When pipeline is running on a machine where an rwreceiver (version 2.2. or newer) is already running, one can specify an additional --duplicate-destination directory to rwreceiver, and have pipeline use that directory as its incoming directory. For example:

 rwreceiver ... --duplicate-dest=/var/silk/pipeline/incoming ...
 pipeline ... --incoming-directory=/var/silk/pipeline/incoming ...

rwflowappend

One way to use pipeline with rwflowappend is to have rwflowappend store incremental files into an archive-directory, and have pipeline process those files.
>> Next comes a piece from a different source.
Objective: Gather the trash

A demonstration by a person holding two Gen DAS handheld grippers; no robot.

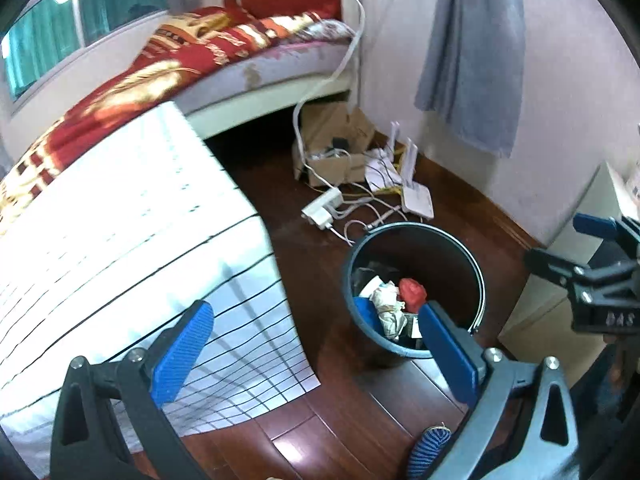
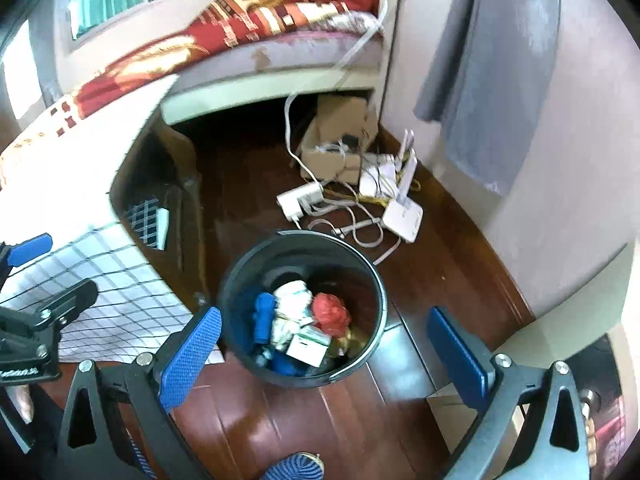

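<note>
A dark round trash bin (image 1: pixel 472 264) stands on the wood floor; it also shows in the right wrist view (image 2: pixel 376 280). Inside it lie crumpled white paper (image 1: pixel 386 300), a red wad (image 1: pixel 412 294) (image 2: pixel 330 312), a blue item (image 2: pixel 264 314) and a small white box (image 2: pixel 306 346). My left gripper (image 1: pixel 316 352) is open and empty, above the floor just left of the bin. My right gripper (image 2: pixel 326 350) is open and empty, hovering over the bin's near rim. The right gripper also shows at the left view's right edge (image 1: pixel 592 272).
A bed with a red patterned blanket (image 1: pixel 192 52) and a white checked sheet (image 1: pixel 132 240) fills the left. A power strip (image 1: pixel 322 208), router (image 1: pixel 416 196), cables and a cardboard box (image 1: pixel 340 140) lie on the floor beyond the bin. A white cabinet (image 1: pixel 568 280) stands right.
</note>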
However, since rwflowappend stores the incremental files in subdirectories under the archive-directory, you must specify a --post-command to rwflowappend to move (or copy) the files into another directory where pipeline can process them. For example:

 rwflowappend ... --archive-dir=/var/silk/rwflowappend/archive
       --post-command='mv %s /var/silk/pipeline/incoming' ...
 pipeline ... --incoming-directory=/var/silk/pipeline/incoming ...

Note: Newer versions of rwflowappend support a --flat-archive switch, which places the files into the root of the archive-directory. For this situation, make the archive-directory of rwflowappend the incoming-directory of pipeline:

 rwflowappend ... --archive-dir=/var/silk/pipeline/incoming
 pipeline ... --incoming-directory=/var/silk/pipeline/incoming ...

rwflowpack only

If none of the above daemons are in use at your site because rwflowpack writes files directly into the data repository, you must modify how rwflowpack runs so it uses a temporary directory that rwflowappend monitors, and you can then insert pipeline after rwflowappend has processed the files.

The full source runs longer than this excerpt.